DIRECTIONS FOR THIS TASK →
Counting only lines that contain "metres", how many are there in the records below? Give the figure alone.

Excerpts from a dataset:
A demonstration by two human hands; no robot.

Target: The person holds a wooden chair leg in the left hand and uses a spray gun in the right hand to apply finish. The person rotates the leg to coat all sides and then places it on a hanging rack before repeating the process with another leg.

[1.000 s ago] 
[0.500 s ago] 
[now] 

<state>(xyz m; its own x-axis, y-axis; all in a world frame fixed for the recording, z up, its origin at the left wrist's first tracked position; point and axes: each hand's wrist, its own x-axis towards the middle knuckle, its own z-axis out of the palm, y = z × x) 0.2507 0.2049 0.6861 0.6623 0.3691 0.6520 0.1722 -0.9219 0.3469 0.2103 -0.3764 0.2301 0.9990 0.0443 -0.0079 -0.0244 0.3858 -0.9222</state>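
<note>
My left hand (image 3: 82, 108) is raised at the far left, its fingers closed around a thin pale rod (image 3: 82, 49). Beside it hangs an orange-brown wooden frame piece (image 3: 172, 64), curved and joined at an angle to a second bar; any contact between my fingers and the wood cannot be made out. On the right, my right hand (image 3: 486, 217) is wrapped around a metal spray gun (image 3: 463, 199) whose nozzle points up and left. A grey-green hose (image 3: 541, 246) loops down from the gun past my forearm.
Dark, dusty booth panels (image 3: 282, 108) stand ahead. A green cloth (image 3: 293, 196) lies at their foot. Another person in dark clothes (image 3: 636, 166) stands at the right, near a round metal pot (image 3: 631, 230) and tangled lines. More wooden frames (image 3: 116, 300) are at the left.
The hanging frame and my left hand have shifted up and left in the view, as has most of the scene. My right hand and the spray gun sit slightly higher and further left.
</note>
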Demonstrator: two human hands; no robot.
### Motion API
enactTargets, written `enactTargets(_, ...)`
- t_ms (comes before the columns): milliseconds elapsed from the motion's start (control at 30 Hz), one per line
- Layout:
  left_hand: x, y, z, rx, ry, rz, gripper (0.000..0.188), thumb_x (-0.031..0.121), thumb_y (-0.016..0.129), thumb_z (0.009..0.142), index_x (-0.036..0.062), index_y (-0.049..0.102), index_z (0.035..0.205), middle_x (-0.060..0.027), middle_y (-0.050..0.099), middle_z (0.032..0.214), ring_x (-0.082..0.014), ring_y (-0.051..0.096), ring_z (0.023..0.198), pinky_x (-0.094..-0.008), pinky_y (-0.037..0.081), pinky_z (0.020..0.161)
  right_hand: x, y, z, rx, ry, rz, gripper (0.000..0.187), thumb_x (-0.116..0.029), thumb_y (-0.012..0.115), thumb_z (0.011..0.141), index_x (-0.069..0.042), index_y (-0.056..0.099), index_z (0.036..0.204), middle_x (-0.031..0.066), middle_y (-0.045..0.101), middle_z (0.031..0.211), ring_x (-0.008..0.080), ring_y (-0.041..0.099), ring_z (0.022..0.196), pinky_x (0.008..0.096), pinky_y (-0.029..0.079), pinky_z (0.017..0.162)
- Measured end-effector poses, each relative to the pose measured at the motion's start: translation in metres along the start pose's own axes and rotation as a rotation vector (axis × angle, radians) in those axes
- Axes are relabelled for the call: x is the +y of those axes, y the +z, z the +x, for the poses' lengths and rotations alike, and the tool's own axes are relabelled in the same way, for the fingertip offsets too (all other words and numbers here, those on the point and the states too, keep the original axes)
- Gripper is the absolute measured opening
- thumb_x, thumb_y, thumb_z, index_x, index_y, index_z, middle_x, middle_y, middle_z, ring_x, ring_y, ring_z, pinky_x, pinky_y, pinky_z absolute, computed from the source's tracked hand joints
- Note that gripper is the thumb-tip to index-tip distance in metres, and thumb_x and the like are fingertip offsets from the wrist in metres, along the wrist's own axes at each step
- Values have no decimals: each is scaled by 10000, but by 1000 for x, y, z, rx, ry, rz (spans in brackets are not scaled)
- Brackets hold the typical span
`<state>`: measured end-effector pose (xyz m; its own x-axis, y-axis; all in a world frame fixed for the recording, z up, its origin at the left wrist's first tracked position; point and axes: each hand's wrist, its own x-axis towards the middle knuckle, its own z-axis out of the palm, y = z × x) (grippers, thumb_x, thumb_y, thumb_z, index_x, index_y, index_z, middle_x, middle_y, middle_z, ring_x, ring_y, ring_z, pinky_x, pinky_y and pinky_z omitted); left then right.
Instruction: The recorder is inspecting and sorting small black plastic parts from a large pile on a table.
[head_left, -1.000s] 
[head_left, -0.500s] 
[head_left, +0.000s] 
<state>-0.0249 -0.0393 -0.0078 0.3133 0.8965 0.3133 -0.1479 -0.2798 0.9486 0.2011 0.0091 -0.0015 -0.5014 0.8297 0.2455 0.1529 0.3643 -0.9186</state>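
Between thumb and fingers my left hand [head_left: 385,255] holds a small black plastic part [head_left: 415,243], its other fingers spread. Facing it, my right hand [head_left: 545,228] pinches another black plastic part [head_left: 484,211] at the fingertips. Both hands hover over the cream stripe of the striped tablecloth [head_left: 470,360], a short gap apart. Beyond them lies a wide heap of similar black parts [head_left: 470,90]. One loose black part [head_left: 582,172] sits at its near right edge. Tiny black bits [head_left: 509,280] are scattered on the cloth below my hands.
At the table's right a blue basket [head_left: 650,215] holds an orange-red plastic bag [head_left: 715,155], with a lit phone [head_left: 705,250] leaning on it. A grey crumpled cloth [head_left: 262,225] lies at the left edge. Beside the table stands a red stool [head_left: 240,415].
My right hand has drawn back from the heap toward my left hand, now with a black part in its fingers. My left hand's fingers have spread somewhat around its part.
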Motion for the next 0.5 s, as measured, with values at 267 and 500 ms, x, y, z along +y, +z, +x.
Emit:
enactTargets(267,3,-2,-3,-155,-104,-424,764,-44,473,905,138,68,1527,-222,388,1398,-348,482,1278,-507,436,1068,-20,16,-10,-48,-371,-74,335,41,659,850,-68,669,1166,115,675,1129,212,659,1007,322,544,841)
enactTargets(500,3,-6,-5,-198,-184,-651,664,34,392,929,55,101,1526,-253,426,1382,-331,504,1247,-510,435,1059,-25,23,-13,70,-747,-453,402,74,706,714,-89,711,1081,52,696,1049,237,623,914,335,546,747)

RESULT →
2